Il nervo sciatico presenta variazioni significative riguardanti la sua topografia e la sua divisione. Un’alto livello di divisione del SN è un fenomeno relativamente frequente, e queste varianti possono trovarsi nei suoi rami terminali, ovunque nella coscia o nel bacino. In quest’ultimo caso, i suoi rami o addirittura l’intero nervo può emergere sia sotto, sia sopra, sia attraverso il muscolo piriforme. La variante anatomica vicina alla radice del nervo può essere unilaterale o bilaterale e spesso conduce alla compressione del nervo con la conseguente sindrome del piriforme.

Naturalmente una variante del SN può portare a lesioni accidentali durante le procedure chirurgiche nella regione glutea, coccigodinia, lesioni accidentali o compressioni che possono provocare paralisi o paresi dei muscoli della coscia e importanti disturbi sensoriali. Ogni variazione anatomica riflette una presentazione specifica e una causa diversa che richiede una descrizione dettagliata delle varie e possibile varianti anatomiche. Quindi, questo studio è stato intrapreso per conoscere il livello di divisione, uscita, rapporto con piriforme e variazioni nel modello di ramificazione del nervo sciatico.

MATERIALI E METODI:
Sono stati analizzati cinquanta arti inferiori provenienti dal Dipartimento di Anatomia, JJMMC Davangere, Karnataka, in India.
OSSERVAZIONE E RISULTATI:
Nello studio in questione, su 25 cadaveri (50 arti inferiori), gli autori hanno osservato che in 4 arti inferiori (8%) era presente una variante anatomica alta del nervo sciatico. Una variante anatomica del nervo sciatico nella parte posteriore della coscia è stata riscontrata in un solo soggetto (2%), mentre una variante anatomica all’interno del bacino è stata notata in 3 campioni (6%), mentre in 46 soggetti (92%) il nervo sciatico aveva una divisione al di fuori della pelvi.
CONCLUSIONE:
Una biforcazione del nervo sciatico è stata osservata nell’8& dei casi nel presente studio, di cui un 2% dei casi presentava una divisione alta nella parte posteriore della coscia, mentre un 6% dei casi presentavano un’alta divisione all’interno del bacino. E’ stato osservato anche che nel 4% dei casi era presente una triforcazione del nervo sciatico. La conoscenza riguardo alla variazione del livello di divisione del SN e il modo in cui esce dal bacino è di fondamentale importanza al fine di evitare lesioni accidentali del nervo durante le varie procedure chirurgiche nella regione glutea.

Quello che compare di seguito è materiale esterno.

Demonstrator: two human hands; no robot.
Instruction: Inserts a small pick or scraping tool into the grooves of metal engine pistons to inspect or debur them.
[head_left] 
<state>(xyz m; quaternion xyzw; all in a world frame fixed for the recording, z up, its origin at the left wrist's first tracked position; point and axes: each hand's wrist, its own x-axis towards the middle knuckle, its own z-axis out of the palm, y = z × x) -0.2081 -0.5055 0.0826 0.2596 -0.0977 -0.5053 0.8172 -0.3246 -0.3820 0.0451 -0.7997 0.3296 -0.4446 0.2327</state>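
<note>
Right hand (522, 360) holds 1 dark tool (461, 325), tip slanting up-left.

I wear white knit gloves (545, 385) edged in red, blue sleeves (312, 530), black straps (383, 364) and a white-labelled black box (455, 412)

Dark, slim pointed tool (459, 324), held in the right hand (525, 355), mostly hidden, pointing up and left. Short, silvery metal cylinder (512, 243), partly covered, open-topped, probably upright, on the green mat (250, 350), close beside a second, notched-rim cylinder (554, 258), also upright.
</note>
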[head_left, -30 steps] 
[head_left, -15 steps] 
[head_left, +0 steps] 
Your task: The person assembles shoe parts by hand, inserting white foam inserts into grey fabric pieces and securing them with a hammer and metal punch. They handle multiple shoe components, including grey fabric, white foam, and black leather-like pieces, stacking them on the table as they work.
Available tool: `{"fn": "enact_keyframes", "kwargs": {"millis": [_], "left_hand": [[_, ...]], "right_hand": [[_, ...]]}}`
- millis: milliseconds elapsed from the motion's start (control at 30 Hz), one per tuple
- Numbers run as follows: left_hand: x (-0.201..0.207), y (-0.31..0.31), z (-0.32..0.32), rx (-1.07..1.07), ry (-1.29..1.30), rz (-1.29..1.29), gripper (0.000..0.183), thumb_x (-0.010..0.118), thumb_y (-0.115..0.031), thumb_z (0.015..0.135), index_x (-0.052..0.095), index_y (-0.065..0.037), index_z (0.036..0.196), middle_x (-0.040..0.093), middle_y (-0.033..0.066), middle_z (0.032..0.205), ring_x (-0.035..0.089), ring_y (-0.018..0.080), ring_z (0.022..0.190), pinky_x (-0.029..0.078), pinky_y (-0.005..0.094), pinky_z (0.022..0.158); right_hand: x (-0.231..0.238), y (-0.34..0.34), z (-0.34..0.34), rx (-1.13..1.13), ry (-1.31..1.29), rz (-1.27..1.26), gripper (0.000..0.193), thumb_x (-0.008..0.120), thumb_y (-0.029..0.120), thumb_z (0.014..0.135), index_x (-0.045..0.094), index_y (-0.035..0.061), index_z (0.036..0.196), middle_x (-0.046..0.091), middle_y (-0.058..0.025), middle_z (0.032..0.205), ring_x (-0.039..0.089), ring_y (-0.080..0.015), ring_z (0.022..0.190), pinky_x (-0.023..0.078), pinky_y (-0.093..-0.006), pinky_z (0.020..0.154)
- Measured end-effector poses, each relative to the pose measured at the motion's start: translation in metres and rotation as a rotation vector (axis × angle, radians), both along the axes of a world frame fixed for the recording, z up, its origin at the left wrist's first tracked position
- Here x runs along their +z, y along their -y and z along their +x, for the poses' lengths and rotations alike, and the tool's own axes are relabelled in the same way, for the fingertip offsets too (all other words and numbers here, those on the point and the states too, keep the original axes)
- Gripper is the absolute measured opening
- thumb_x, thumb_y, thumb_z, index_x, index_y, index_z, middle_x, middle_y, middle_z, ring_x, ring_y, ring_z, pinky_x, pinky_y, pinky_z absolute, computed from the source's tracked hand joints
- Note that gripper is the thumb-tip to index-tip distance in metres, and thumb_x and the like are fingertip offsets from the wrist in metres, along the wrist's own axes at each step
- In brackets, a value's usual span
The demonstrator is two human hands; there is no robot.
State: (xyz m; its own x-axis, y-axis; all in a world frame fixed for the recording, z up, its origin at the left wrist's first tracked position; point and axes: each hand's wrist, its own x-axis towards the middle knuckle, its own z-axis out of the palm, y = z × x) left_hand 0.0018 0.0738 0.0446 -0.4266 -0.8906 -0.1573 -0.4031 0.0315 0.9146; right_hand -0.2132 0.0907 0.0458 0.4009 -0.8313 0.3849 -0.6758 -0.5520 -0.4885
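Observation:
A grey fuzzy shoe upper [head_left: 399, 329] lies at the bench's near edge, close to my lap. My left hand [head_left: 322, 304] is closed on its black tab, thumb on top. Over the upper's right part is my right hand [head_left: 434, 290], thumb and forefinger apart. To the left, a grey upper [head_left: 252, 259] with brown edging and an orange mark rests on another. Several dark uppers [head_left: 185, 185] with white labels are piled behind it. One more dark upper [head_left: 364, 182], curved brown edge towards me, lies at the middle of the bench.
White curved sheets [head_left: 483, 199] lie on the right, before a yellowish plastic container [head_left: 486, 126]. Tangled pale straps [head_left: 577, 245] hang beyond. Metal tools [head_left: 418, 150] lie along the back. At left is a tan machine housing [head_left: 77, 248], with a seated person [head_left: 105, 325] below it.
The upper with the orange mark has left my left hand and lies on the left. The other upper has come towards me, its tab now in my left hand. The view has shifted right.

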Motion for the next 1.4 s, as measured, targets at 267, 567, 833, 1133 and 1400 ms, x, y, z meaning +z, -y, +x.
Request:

Le varianti anatomiche, come la divisione in prossimità del bacino e la triforcazione del nervo, possono portare a lesioni nervose durante profonde iniezioni intramuscolari, fallimento di varie procedure chirurgiche, sindrome del piriforme o danni involontari a nervo stesso durante la rimozione di vene varicose. Per questo motivo l’imaging pre-operatorio dei nervi e più diligenza operativa sono consigliati durante i vari interventi chirurgici nella regione glutea.